I wouldn't recommend carbon resistors in a phono stage for example, due to excess noise. In the old days there were special low noise sputtered carbons which are no longer available.

In a power amplifier carbons would be fine.

Incidentally most cheap modern carbon film resistors have serious linearity issues and shouldn't be used IMHO.

I would generally select a metal film if stability and low noise are criteria. Good ones come from Roederstein (some types discontinued) draloric, dale/vishay and others.

Note that some MF and many CF types can exhibit high levels of THD if their end terminations are poorly swaged to the ceramic, or if they are oxidized. I had an old lot of 15K RN60 MEPCO Electra resistors that generated 0.15% thd at 1kHz with a couple of volts rms across them in a simple attenuator circuit - they sounded pretty bad actually, far worse than you would expect for this %. Incidentally a "perfect" resistor will introduce no meaningfully measurable distortion.

Metal Oxide resistors should be restricted to power supply circuits, they can produce significant distortion with large voltage swings across them.

Mills makes excellent wirewound resistors in a large range of values, packages and tolerances, both non- inductive and conventional. They sound fine at high currents, but inductive types should be avoided in circuits with high source impedances to avoid frequency response aberations and possible resonances at high (RF) frequencies.

For real carbon resistors consider Allen Bradley as the gold standard, just be aware that initial tolerance and long term drift are not good in carbons. Issues with drift and noise can be reduced by using 1W or 2W resistors in place of 1/2W if there is any significant dissipation through them. I believe these are no longer made, but there are usually plenty of NOS ones out there on eBay and elsewhere.

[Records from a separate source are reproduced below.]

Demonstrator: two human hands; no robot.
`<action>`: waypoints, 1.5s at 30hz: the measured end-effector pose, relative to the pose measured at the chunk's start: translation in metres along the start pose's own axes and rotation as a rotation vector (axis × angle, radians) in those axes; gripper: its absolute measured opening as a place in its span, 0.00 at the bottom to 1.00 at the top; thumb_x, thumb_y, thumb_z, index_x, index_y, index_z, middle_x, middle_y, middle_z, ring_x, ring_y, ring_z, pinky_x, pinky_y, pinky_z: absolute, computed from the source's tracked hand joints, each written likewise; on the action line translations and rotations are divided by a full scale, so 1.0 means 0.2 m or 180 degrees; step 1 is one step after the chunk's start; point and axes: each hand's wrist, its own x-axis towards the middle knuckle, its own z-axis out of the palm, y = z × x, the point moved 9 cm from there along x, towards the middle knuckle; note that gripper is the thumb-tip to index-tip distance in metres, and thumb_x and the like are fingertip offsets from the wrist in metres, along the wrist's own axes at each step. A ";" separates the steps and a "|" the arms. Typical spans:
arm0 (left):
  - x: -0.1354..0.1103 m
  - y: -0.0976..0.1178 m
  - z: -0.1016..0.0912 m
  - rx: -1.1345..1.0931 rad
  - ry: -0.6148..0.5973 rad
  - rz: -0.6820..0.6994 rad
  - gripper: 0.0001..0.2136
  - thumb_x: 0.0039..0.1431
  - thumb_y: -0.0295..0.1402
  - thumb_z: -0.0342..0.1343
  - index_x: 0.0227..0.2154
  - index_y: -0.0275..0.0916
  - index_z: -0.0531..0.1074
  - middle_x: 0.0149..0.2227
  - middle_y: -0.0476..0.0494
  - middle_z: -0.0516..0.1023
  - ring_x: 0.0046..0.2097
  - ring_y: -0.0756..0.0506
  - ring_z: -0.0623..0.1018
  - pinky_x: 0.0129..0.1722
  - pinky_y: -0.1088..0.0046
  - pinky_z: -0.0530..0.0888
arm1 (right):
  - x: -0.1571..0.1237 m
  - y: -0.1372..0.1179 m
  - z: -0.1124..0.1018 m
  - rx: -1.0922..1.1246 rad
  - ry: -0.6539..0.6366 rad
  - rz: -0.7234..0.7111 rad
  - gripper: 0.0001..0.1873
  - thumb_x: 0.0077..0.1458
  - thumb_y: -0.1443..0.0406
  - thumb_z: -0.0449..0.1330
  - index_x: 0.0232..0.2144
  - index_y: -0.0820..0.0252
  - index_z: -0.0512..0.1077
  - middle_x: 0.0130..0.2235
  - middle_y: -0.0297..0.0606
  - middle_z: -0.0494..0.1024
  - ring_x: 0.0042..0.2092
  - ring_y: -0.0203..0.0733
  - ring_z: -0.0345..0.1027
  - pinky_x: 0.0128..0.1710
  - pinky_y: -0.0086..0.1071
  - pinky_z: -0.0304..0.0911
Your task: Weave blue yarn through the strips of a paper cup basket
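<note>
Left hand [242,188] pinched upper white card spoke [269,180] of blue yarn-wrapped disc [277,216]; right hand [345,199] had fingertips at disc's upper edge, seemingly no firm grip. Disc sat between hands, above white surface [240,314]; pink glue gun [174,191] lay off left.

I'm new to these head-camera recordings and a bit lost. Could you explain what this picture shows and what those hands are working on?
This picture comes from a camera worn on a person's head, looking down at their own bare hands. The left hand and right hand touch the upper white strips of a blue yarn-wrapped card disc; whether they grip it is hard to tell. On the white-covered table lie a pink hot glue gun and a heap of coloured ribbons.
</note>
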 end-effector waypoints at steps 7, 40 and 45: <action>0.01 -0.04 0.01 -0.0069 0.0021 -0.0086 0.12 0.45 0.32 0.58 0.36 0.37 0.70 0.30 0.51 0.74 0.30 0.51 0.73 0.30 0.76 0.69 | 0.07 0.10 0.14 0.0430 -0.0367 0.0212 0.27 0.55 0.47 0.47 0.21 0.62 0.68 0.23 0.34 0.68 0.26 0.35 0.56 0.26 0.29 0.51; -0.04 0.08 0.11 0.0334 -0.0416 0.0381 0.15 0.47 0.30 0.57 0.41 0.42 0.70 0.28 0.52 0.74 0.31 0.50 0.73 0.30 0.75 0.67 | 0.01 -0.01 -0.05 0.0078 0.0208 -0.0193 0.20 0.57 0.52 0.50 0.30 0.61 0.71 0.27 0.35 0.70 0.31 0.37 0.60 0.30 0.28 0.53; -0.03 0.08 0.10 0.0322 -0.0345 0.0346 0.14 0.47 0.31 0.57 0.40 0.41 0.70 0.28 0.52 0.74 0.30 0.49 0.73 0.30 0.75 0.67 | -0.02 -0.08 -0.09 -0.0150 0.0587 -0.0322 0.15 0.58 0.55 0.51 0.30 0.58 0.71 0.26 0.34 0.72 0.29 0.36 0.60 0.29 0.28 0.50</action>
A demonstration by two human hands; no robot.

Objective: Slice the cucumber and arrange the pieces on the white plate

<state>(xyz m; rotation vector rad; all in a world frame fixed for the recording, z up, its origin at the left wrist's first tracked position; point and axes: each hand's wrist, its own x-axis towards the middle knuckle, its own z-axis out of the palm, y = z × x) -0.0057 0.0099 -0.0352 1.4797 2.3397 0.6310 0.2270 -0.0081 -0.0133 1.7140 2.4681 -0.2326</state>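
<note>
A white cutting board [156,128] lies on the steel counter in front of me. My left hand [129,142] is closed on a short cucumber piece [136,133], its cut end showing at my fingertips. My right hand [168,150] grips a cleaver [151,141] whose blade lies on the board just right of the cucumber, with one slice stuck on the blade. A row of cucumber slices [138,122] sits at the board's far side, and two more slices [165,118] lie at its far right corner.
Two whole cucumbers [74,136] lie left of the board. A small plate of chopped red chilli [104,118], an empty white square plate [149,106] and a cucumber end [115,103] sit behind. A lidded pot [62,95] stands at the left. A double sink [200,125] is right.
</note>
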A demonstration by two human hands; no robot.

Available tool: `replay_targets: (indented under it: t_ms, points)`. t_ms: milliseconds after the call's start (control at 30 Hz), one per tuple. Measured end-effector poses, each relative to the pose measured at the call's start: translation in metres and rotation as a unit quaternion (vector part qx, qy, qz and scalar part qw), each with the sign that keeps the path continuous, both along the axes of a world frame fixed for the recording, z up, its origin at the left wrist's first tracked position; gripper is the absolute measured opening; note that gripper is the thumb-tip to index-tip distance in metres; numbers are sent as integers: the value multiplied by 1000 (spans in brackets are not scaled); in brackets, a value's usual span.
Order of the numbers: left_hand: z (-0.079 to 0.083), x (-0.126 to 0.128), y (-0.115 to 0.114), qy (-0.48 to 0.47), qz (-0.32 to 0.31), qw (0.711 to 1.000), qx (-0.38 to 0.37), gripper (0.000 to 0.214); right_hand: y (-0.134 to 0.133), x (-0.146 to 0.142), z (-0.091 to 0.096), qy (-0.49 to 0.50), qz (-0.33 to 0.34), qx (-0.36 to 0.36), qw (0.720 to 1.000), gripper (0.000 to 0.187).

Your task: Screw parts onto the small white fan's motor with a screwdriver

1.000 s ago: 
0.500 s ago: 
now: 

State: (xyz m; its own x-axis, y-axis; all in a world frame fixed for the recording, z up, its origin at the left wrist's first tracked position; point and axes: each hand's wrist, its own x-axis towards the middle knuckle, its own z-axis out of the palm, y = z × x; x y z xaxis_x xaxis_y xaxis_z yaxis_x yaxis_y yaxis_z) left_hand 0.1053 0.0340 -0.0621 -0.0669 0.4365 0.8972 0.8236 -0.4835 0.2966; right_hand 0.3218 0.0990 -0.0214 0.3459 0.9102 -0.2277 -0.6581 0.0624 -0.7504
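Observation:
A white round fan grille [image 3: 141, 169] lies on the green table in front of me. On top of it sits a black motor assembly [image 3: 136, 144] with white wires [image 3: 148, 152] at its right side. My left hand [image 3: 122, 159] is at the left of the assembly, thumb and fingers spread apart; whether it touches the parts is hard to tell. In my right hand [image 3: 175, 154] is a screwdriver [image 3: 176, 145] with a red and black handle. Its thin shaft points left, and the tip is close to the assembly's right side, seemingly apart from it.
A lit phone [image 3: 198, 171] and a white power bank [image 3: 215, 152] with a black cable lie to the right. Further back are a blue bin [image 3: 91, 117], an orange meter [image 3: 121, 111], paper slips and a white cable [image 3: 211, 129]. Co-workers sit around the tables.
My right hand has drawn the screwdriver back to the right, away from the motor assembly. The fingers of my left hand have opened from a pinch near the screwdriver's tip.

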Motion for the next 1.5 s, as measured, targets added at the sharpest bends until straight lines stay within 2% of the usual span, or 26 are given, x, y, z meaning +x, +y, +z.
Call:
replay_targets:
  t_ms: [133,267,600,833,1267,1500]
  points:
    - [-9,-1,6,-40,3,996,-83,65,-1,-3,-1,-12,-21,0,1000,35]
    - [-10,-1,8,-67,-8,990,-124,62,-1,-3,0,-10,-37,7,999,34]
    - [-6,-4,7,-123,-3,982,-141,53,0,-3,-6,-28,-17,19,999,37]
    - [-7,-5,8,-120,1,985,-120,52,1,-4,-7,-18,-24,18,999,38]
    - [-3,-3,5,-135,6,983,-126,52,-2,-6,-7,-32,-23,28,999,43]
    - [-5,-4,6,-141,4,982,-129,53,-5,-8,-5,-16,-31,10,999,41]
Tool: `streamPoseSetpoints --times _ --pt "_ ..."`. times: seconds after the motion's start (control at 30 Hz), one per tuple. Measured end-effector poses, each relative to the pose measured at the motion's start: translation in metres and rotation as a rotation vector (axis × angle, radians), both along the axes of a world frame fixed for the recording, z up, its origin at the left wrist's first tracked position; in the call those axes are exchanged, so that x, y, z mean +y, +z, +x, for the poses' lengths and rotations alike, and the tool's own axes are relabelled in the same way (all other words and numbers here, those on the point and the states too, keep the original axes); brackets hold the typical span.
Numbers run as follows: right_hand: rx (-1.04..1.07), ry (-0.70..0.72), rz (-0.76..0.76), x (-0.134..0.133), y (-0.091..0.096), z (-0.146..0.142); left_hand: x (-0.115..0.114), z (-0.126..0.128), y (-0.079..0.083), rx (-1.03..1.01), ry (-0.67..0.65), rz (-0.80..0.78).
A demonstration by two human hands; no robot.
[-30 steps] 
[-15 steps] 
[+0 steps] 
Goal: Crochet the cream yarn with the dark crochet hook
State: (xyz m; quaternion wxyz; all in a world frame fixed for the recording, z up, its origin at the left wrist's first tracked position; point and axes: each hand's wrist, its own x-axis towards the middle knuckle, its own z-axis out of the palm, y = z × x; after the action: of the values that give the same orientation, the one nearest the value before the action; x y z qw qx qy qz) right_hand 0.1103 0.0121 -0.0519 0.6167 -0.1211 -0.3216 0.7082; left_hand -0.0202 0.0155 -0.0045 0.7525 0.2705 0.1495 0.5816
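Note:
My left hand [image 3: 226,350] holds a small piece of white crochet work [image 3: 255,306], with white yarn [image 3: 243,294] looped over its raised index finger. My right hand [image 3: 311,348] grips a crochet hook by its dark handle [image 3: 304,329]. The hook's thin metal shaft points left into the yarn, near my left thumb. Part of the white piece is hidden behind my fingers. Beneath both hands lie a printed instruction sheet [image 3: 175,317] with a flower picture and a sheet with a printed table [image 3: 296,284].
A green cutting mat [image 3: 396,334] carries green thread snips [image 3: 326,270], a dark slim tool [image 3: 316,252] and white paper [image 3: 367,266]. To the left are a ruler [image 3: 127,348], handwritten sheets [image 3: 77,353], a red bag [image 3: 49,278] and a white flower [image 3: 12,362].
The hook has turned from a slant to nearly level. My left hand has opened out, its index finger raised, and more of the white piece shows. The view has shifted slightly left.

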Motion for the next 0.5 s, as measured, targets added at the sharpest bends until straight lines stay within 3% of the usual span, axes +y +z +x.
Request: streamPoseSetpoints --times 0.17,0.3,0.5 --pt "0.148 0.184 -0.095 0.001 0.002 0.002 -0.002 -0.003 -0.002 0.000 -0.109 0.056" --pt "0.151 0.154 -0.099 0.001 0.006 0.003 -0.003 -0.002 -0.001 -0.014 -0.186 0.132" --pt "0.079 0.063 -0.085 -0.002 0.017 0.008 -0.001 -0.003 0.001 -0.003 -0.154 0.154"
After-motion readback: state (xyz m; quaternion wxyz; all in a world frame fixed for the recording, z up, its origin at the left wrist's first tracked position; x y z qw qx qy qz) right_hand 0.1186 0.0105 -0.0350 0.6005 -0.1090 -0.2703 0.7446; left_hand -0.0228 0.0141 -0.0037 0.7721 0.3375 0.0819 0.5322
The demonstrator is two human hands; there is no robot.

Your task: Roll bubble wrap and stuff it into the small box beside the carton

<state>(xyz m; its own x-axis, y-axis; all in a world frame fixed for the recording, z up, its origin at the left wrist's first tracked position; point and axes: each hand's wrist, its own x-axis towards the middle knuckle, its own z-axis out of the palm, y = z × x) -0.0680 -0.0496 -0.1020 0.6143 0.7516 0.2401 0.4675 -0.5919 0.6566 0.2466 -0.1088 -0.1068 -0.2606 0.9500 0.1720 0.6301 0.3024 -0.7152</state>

You can get a lot of these parts online from various sources, but take a look at Michael Percy Audio Consultant http://www.percyaudio.com/ download his catalog. He does sell internationally.

There are a lot of choices in capacitors as well. In general imho film & foil types sound better than their metalized counter parts, but this is not always the case. Jensen PIO sound good, but in low current applications sound "sluggish" to me, probably due to significant DA.
I prefer teflon films for long term stability and low DA. Polystyrene films are good as well. I don't like mylar except in power supply bypass and filter capacitor applications.

In low feedback, no feedback applications the non ideal characteristics of passive components can have an audible and often measurable effect on the performance.

Remember chosing components can be a highly subjective experience if you let it be, if you don't believe in these sorts of things just choose based on basic engineering requirements and cost. Everything above is my opinion - your mileage may and probably will vary..

Good Luck!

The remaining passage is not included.